Cronaca - Alessandria

“Tanti migranti sfruttati”: l’allarme di Cgil e Comunità S. Benedetto nella provincia piemontese con più stranieri

PROVINCIA DI ALESSANDRIA – Costruire ponti, e non muri, per un territorio più sicuro per tutti. Questo l’obiettivo del sindacato Cgil Alessandria e della Comunità San Benedetto al Porto, promotori di un appello volto alla tutela di tanti lavoratori migranti che anche in provincia di Alessandria vivono situazioni di sfruttamento. Ne hanno parlato, in particolare, il segretario generale della Camera del Lavoro Mirko Oliaro e Fabio Scaltritti, referente alessandrino dell’associazione fondata da Don Gallo. Proprio la provincia di Alessandria, secondo i dati Istat, è il territorio piemontese con il più alto tasso di cittadini stranieri in rapporto alla popolazione: il 13.3%, per un totale di oltre 54.200 unità.

In questo contesto, le due realtà hanno invocato “uno sforzo maggiore” e un “potenziamento degli strumenti di tutela ed esigibilità dei diritti”, facendo squadra con tutti gli enti coinvolti, “in un’ottica costruttiva”: dalle forze dell’ordine alla politica fino alle stesse parti datoriali. Purtroppo, infatti, fenomeni come lo sfruttamento o addirittura il caporalato non sono rari anche nel nostro territorio. Due, in particolare, i settori dove secondo Cgil e Comunità San Benedetto al Porto occorre tenere la guardia più alta: agricoltura e logistica. 

Ad aggravare queste criticità, secondo Oliaro e Scaltritti, anche i tempi sempre più lunghi per ottenere il rinnovo del permesso di soggiorno: “L’innalzamento del termine per i rinnovi da 60 a 90 giorni, unito al mancato potenziamento di personale formato nelle Questure, oggi in oggettiva difficoltà, comportano attese sempre più lunghe, anche fino a un anno e mezzo dalla prima richiesta” hanno rimarcato Oliaro e Scaltritti “per questo motivo molti lavoratori sono a rischio licenziamento, visto che molte aziende oltre che le agenzie del lavoro, i Comuni e le Asl non riconoscono la semplice ricevuta postale come attestazione di avvenuta richiesta di rinnovo“. In questo limbo, quindi, i lavoratori rischiano di cadere nella rete di persone senza scrupoli. 

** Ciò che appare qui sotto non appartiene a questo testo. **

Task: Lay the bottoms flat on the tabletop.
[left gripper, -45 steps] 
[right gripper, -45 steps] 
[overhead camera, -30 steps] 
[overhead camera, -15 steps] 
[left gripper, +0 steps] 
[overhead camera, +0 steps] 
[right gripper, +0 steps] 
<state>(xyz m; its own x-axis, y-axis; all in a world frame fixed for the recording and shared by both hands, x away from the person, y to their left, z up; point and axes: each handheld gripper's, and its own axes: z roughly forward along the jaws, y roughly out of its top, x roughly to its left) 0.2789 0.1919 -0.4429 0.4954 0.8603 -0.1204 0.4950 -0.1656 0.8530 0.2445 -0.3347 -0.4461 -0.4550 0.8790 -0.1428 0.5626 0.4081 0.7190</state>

Da due anni, in particolare, la Comunità di San Benedetto al Porto è capofila del progetto Common Ground, in prima fila a supporto di lavoratori migranti in difficoltà, proprio insieme a Cgil, oltre che al Centro per l’Impiego e al Centro Provinciale Istruzione Adulti. “Nel 2024 in un sobborgo di Alessandria un lavoratore straniero è stato preso a bastonate dal suo datore di lavoro perché aveva chiesto di assentarsi. Questa persona era costretta a vivere in una baracca nella stessa azienda agricola. In generale queste persone vengono private dei documenti e ridotte in schiavitù. Purtroppo senza permesso di soggiorno sono più ricattabili e quindi costrette ad accettare lavori in nero per sopravvivere“. Dal 2024 il progetto Common Ground ha accolto 114 persone straniere. 14, in particolare, sono state ospitate in appartamenti protetti.